I hear people talk a lot about Church.
I will be blatantly honest with you, I don't know exactly what Church is. I mean, I do. I was raised in the ELCA Lutheran Church. We went on some Sundays as a family, some weeks just to Sunday School and some not at all as my Dad 'pretended' Mom didn't know we were getting McDonald's breakfast instead of sitting in our lessons. As I got older we went to more progressive Saturday night Church and I was in fact married by my favorite Lutheran Pastor.
I guess what I mean is, I know what a physical Church is but I also know it is a whole lot bigger than four walls on a Sunday morning.
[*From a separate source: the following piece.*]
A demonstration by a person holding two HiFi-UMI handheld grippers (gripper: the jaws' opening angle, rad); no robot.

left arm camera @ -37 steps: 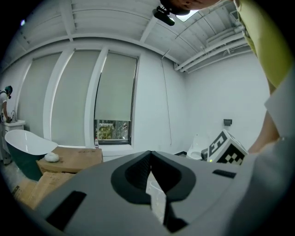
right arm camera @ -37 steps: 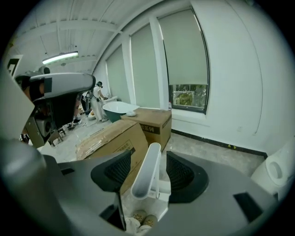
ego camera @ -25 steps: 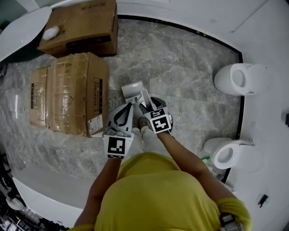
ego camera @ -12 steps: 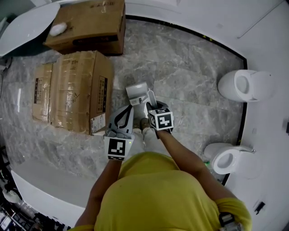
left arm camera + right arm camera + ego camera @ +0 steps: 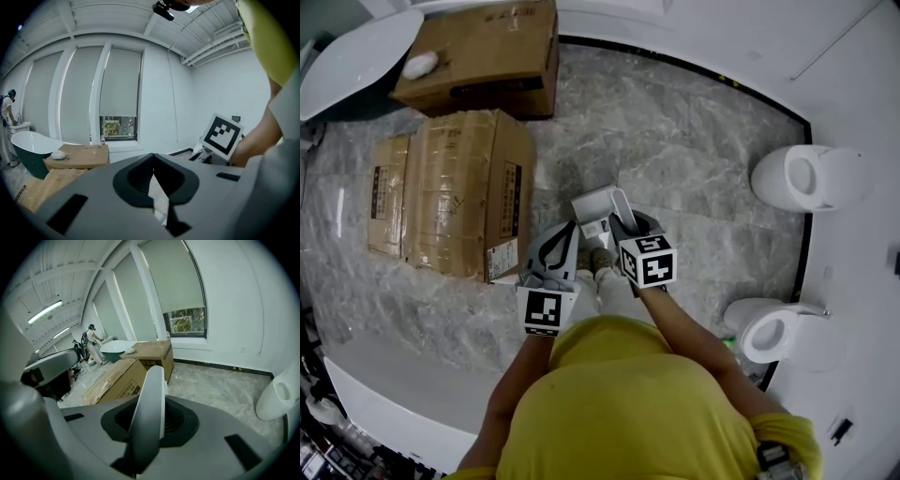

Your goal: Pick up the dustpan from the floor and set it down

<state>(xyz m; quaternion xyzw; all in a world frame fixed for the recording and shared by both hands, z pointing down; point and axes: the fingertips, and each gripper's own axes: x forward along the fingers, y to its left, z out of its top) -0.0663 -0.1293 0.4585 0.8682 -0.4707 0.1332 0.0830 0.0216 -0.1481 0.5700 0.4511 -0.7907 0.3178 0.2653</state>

Today my husband and I went to the Hardware Store. A habit learned from my parents growing up. See we didn't have Menards or any other big retailer near, but we did have the stores where they knew my dad and greeted us by name. We wandered the aisles of worn, cracked, beige linoleum over cement in a place that smelled like lawn fertilizer, dust and paint. When you looked out through the front windows dust specs sparkled in the light. I loved everything about it. The smells, the voices, the people, the learning.
So as we walked through the door today and I smelled those familiar, almost heart pinchingly nostalgic smells, my heart swelled. I smiled. I was so happy - no almost giddy. We got a wheelbarrow. And a weed puller. A new quart of paint for the front door. Plant fertilizer. And as I left I realized how at peace I felt. So happy and emotional and full of life and joy. It was the feeling I felt when I walked into a church to hundreds of bodies singing a single song in unison. The tingle as the congregation falls silent and there are those two seconds of absolute calm before the Pastor speaks. The feeling that I understand something, it actually is all ok for a moment and I don't have to worry.
I realized in that moment, the Hardware Store is one of my Churches.
To be honest there are a few more places I feel like this. A spring afternoon mowing my lawn with my daughters playing in the yard. Painting the patio hearing the neighbors talking on their deck and smelling a grill, a fire, fresh mowed grass. My parents house. Sitting. Just sitting and looking at such beauty and absolute splendor that it makes me cry and I feel too embarrassed and inadequate to explain why.
As we left the store today, I looked at Adam and said 'I really am just like my Dad, aren't I?' To which he said with more awe than irony, "yes and I will never believe that is anything but a good thing."